• _What this task involves_: Restate word for word the opening line of the data below and every line after it until the line with "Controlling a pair", that line too, but not the pictures.
··········
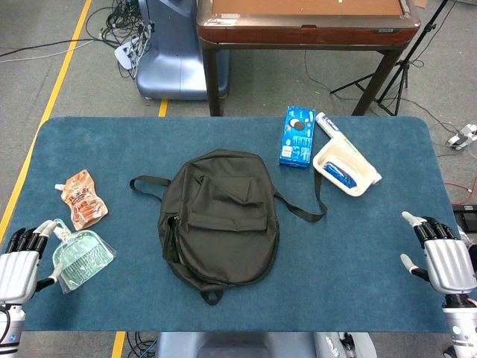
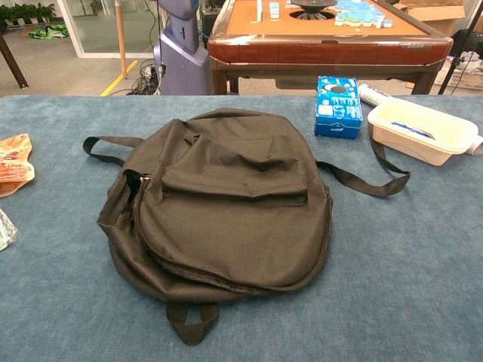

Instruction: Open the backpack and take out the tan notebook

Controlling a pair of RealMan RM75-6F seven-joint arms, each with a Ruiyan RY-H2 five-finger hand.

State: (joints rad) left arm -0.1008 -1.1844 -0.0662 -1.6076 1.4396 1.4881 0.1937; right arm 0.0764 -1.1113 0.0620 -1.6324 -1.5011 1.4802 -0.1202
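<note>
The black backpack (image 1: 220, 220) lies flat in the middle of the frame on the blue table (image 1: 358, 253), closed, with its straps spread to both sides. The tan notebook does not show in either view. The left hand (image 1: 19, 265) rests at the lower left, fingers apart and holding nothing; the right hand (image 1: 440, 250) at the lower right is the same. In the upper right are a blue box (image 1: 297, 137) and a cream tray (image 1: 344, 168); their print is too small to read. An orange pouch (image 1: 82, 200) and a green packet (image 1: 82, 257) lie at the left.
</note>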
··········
• _Exercise result_:
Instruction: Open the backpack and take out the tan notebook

Controlling a pair of RealMan RM75-6F seven-joint arms, each with a Ruiyan RY-H2 five-finger hand.

That wraps up the exercise.